Semantic Search Configuration
This guide walks you through configuring semantic search in DataHub using AWS Bedrock for embedding generation.
Overview
DataHub's semantic search uses vector embeddings to find semantically similar entities. In OSS, embeddings are generated using AWS Bedrock with Cohere Embed models. This provides:
- Natural language search: Find datasets using conversational queries like "customer churn analysis"
- Semantic understanding: Match concepts even when exact keywords differ
- Cross-entity search: Search across datasets, dashboards, and other entities simultaneously
Prerequisites
1. OpenSearch Requirements
- OpenSearch 2.17.0 or higher with k-NN plugin enabled
- Alternative: Elasticsearch with k-NN plugin (not officially tested)
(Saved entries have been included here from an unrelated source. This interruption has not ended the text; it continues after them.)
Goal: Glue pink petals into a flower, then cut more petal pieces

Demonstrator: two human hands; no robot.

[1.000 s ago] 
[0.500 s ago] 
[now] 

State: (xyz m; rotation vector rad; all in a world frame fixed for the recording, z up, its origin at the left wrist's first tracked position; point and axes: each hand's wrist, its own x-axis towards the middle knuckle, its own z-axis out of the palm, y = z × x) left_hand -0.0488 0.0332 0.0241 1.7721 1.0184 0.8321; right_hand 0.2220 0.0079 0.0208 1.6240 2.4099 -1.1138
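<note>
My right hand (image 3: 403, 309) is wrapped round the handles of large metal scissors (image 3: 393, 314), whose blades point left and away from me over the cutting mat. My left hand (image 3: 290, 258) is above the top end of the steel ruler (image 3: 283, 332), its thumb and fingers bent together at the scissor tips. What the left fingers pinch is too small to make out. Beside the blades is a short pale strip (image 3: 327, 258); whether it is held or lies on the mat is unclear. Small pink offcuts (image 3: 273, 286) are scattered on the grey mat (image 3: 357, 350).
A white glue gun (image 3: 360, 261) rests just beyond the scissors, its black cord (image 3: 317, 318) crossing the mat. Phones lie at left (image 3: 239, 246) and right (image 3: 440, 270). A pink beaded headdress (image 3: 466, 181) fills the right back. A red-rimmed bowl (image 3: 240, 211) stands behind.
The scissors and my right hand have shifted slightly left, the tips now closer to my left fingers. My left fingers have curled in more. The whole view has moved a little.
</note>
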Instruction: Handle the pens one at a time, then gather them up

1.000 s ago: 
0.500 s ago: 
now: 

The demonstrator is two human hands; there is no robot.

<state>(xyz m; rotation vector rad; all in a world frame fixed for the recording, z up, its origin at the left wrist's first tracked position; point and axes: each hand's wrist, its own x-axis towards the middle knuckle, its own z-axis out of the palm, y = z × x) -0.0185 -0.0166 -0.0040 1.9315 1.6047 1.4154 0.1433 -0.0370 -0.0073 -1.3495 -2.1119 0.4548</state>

Verify k-NN plugin is enabled:
curl -X GET "localhost:9200/_cat/plugins?v&s=component&h=name,component,version"
You should see opensearch-knn in the output.
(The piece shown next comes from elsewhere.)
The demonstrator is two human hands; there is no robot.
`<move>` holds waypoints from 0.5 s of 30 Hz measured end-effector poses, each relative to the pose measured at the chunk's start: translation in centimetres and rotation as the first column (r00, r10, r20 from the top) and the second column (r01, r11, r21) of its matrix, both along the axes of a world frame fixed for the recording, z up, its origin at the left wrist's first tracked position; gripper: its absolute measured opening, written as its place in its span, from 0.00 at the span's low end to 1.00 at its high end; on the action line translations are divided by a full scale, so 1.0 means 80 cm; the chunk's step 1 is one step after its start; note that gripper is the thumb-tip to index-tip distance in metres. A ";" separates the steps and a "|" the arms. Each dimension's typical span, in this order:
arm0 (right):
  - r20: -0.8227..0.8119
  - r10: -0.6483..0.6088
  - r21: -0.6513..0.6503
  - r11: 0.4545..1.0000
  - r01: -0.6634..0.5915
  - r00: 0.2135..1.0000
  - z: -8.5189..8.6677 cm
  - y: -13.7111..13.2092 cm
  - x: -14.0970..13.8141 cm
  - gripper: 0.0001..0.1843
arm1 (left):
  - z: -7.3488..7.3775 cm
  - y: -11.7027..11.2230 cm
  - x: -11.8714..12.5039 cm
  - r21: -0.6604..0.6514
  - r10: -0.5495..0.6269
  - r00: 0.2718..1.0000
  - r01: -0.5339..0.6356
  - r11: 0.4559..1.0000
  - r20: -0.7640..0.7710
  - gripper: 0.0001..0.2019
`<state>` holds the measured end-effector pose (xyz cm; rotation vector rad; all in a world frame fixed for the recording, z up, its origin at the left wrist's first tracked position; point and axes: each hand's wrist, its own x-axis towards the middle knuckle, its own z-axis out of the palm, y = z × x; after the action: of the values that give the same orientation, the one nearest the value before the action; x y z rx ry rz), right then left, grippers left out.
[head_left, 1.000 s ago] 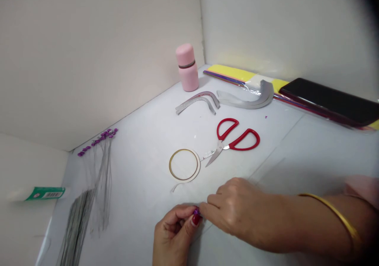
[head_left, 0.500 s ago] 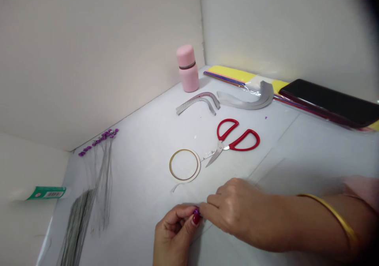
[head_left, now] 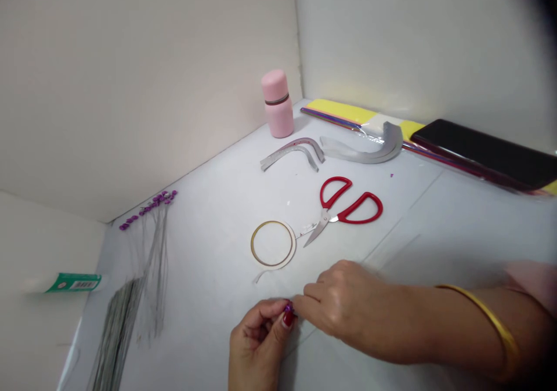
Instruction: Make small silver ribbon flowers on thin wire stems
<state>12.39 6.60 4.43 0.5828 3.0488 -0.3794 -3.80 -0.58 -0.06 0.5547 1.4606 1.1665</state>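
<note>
By the corner of the walls, a pink flask (head_left: 279, 117) is stood upright and capped, its contents hidden. Coloured sheets (head_left: 342, 110) are held in a clear plastic sleeve (head_left: 368, 131), yellow uppermost, and a black phone (head_left: 483, 152) is laid on top. A green-and-white tube (head_left: 78, 282) is seen at the left edge of the table (head_left: 209, 257); what is in it cannot be told.

Between thumb and fingers of the left hand (head_left: 256, 339), 1 small purple piece (head_left: 288, 307) is pinched, on the near side of the tape roll (head_left: 292, 249). The curled right hand (head_left: 348, 307) is brought up against it — whether anything is gripped there cannot be told.

Compared with 0.5 s ago, the view is shifted slightly, while the pinch is kept — as is the arrangement of tape roll and red-handled scissors (head_left: 325, 218).
</note>
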 end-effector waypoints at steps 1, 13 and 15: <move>0.000 0.000 -0.005 1.000 0.000 1.000 0.000 0.001 0.000 0.07 | 0.000 0.000 0.001 0.008 0.016 1.000 -0.016 1.000 -0.005 0.10; -0.054 -0.046 0.076 0.996 0.050 0.997 -0.003 0.001 0.006 0.10 | 0.007 0.002 0.001 0.075 0.089 0.995 -0.085 0.994 -0.051 0.13; -0.084 -0.057 0.086 0.994 0.065 0.995 -0.002 0.000 0.008 0.10 | 0.008 0.002 0.001 0.078 0.114 0.993 -0.113 0.991 -0.007 0.14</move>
<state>13.05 6.64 4.28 0.6827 3.1458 -0.2765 -3.74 -0.42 0.60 0.5381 1.4775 1.3159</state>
2. AWS Bedrock Requirements
AWS Account Setup
- AWS Account with Bedrock access
- Supported AWS Region: Bedrock with Cohere Embed v3 is available in:
us-west-2(Oregon) - Recommendedus-east-1(N. Virginia)- Other regions - check AWS Bedrock documentation
Enable Model Access
- Go to AWS Console → Amazon Bedrock → Model access
- Request access to Cohere Embed English v3 (
cohere.embed-english-v3) - Wait for approval (usually instant for Cohere models)
IAM Permissions
Your AWS credentials (IAM user or role) need:
{
"Version": "2012-10-17",
"Statement": [
{
"Effect": "Allow",
"Action": ["bedrock:InvokeModel"],
"Resource": [
"arn:aws:bedrock:*::foundation-model/cohere.embed-english-v3",
"arn:aws:bedrock:*::foundation-model/cohere.embed-multilingual-v3"
]
}
]
}
For broader access (all Bedrock models):
{
"Effect": "Allow",
"Action": "bedrock:InvokeModel",
"Resource": "arn:aws:bedrock:*::foundation-model/*"
}
Important: Ensure AWS roles are configured for both the GMS container (for query embeddings at search time) and the ingestion container (for document embeddings during ingestion). In typical Kubernetes deployments using the DataHub Helm chart, you'll need to configure IAM roles for service accounts (IRSA) for both the datahub-gms and datahub-ingestion pods.
Configuration
Step 1: Configure DataHub
Edit your application.yaml or set environment variables:
Option A: Environment Variables (Recommended for Production)
# Enable semantic search
export ELASTICSEARCH_SEMANTIC_SEARCH_ENABLED=true
export ELASTICSEARCH_SEMANTIC_SEARCH_ENTITIES=document # Comma-separated: dataset,dashboard,chart
# Configure embedding provider
export EMBEDDING_PROVIDER_TYPE=aws-bedrock
export EMBEDDING_PROVIDER_AWS_REGION=us-west-2
export EMBEDDING_PROVIDER_MODEL_ID=cohere.embed-english-v3
export EMBEDDING_PROVIDER_MAX_CHAR_LENGTH=2048
# Vector index configuration
export ELASTICSEARCH_SEMANTIC_VECTOR_DIMENSION=1024
export ELASTICSEARCH_SEMANTIC_KNN_ENGINE=faiss
export ELASTICSEARCH_SEMANTIC_SPACE_TYPE=cosinesimil
Option B: application.yaml
elasticsearch:
index:
semanticSearch:
enabled: true
enabledEntities: document # Or: dataset,dashboard,chart
models:
cohere_embed_v3:
vectorDimension: 1024
knnEngine: faiss
spaceType: cosinesimil
efConstruction: 128
m: 16
embeddingProvider:
type: aws-bedrock
awsRegion: us-west-2
modelId: cohere.embed-english-v3
maxCharacterLength: 2048
Step 2: Configure AWS Credentials
Choose one of these authentication methods:
Option 1: AWS Profile (Development)
Create/edit ~/.aws/credentials:
[datahub-dev]
aws_access_key_id = YOUR_ACCESS_KEY_ID
aws_secret_access_key = YOUR_SECRET_ACCESS_KEY
Then set the profile:
export AWS_PROFILE=datahub-dev
Option 2: Environment Variables (CI/CD)
export AWS_ACCESS_KEY_ID=YOUR_ACCESS_KEY_ID
export AWS_SECRET_ACCESS_KEY=YOUR_SECRET_ACCESS_KEY
export AWS_REGION=us-west-2 # Optional, uses config default if not set
Option 3: EC2 Instance Role (Production - Recommended)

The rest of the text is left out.